Debt After Death
It’s inevitable, we’re all going to die. And when we do, we will most likely have some sort of debt. Some examples of things we might owe include common everyday bills such as rent and utilities, all the way to extraordinary bills like one you might receive after a long-term hospital stay. Unfortunately, for some families, the discovery is much, much worse. The deceased person could have had a secret gambling problem — or even a very large credit card balance. According to Debt.org, “73 percent of Americans are likely to die with debt.”1
As we are all aware, creditors are entitled to payment of these debts, regardless of someone passing or not. Some situations are easier to navigate than others, however. As an example, when it comes to mortgages, the debt needs paid. This can be accomplished by the heir covering the debt, or selling the property. Credit card debt and student loans get a little more complicated. If you’re concerned about incurring debt after a family member’s death, or if you’re worried how your debt could impact your heirs, here are some things you should know.
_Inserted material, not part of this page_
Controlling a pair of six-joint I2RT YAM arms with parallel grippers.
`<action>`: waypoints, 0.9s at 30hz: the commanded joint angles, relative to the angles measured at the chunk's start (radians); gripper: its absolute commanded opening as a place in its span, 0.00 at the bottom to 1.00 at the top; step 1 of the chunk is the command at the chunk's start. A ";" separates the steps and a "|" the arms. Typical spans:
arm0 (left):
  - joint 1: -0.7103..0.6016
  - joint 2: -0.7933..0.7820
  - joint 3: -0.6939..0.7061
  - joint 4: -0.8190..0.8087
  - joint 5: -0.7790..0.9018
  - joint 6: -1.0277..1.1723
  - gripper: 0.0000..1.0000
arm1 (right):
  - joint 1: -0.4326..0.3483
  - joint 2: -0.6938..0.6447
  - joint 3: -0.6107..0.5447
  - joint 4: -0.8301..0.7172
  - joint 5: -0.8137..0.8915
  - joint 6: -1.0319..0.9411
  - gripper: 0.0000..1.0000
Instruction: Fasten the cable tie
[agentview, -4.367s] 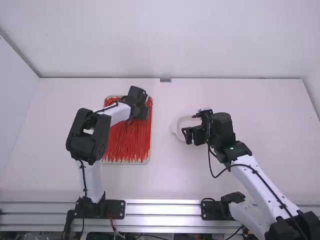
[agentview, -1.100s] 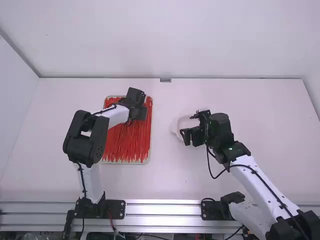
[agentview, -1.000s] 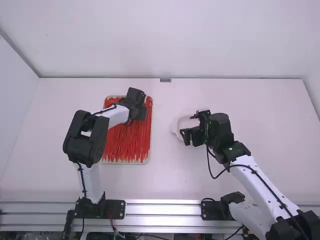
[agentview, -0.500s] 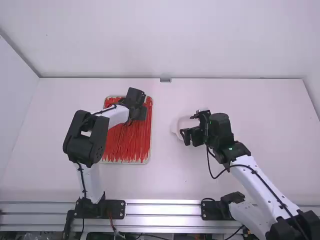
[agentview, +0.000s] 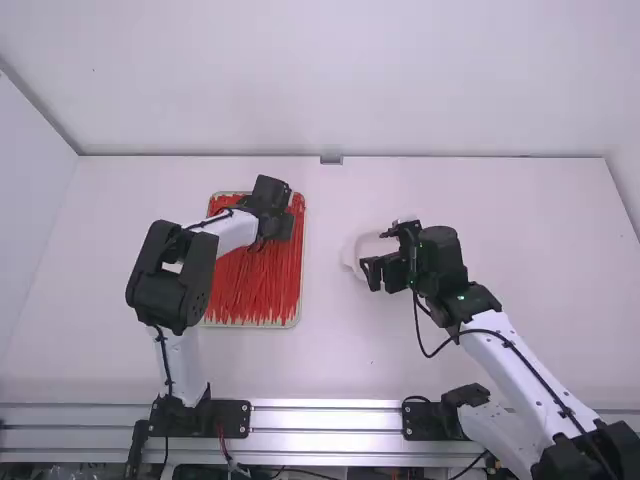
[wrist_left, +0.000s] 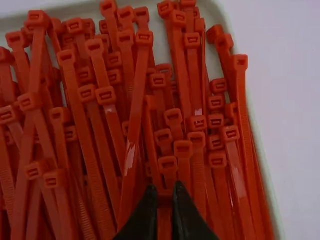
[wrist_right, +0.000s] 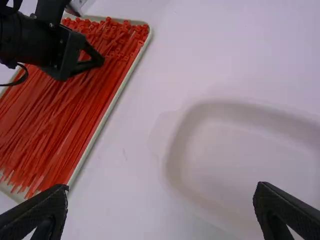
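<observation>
A flat tray (agentview: 250, 323) left of the middle holds a pile of several red cable ties (agentview: 255, 280). My left gripper (agentview: 272, 222) is down at the pile's far end. In the left wrist view its fingers (wrist_left: 163, 189) are pinched together on one red tie (wrist_left: 165, 165) among the tie heads. The right wrist view shows that gripper (wrist_right: 92, 60) tapering to a point on the ties (wrist_right: 55, 125). My right gripper (agentview: 385, 258) hovers over a white dish (agentview: 352, 255) right of the tray. Its fingers (wrist_right: 160, 189) are spread wide with nothing between them.
The white dish (wrist_right: 240, 150) is shallow and empty, a short way from the tray's rim (wrist_right: 107, 120). Bare white table lies on both sides and toward the back wall. A small grey fitting (agentview: 331, 158) sits at the table's far edge.
Over four seconds the left arm's elbow shifted slightly left, with its gripper staying on the ties. In the last second nothing has visibly moved.
</observation>
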 joint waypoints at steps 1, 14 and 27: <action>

Estate Planning: An Overview
Regardless of value, once you have passed, your assets become your estate. Probate is the dividing up of debt and responsibility after your death. Creditors have between three and nine months to make a claim against the estate, depending on where you live. Because of this, you should familiarize yourself with your state’s estate laws. This will make you well aware of which rules are applicable to you.
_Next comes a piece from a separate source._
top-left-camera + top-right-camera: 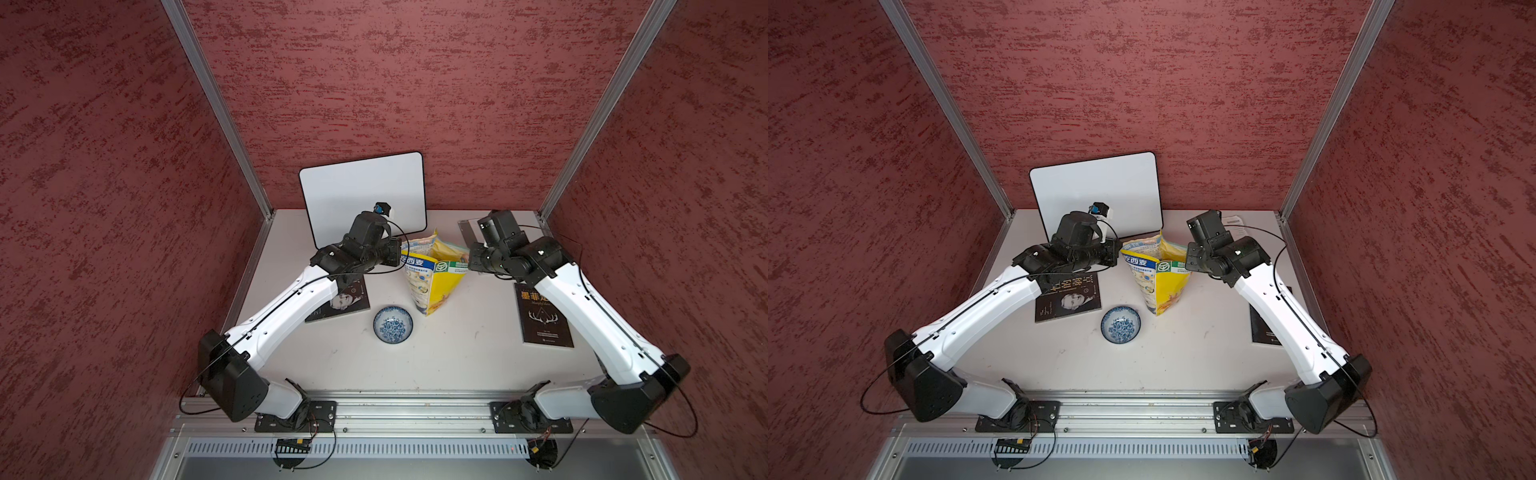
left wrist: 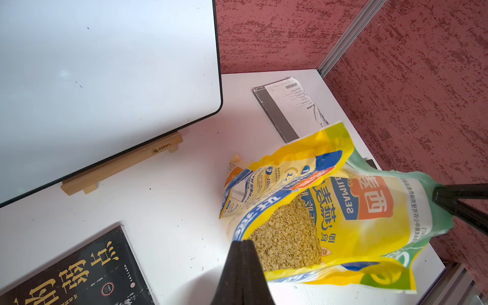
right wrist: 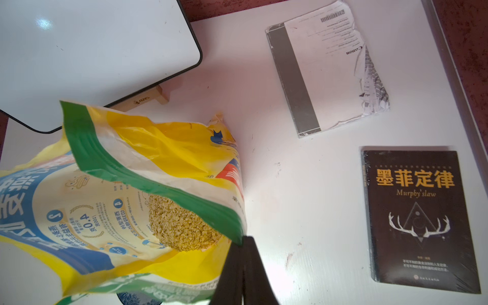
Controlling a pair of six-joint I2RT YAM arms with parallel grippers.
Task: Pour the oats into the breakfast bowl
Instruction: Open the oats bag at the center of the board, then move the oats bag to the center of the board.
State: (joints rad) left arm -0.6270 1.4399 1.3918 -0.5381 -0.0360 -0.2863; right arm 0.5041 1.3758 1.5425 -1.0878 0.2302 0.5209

Debt After Death: What You Should Know
1. Choose a beneficiary.
If you or your loved one has designated a beneficiary for each account — such as your life insurance policy and 401(k) — unsecured creditors typically cannot collect any money from these accounts. However, if beneficiaries were not determined before the death, the funds would then go to the estate, which creditors could go after.2 Make sure to review your beneficiary designations if you have had a major change in your life, such as marriage, divorce or birth of a child.2 Make sure to review your beneficiary designations if you have had a major change in your life, such as marriage, divorce or birth of a child.
2. Think before you sign.
If you signed a joint application for a credit card, you are liable to repay that balance if the other party passes. This is true even if you didn’t contribute to the credit card balance at all. Don’t confuse this with being an authorized user, which has different rules. Depending on the state you live in, you may not have to pay a balance left on a card where you’re named an authorized user. If there is little to no money in the estate and the owner of the credit card passes, make sure to avoid using the credit card as this could be viewed as fraud, which further complicates the whole situation.
3. Marriage matters.
If your spouse passes, you’re legally required to pay any joint tax owed to the state and federal government. In certain states, you must abide by community property laws that make you — the surviving spouse — in charge of paying off any debt your partner acquired while you were married. However, in other states, you may only be responsible for a select amount of debt, such as medical bills. Make sure you know the rules of your state so you can best protect yourself.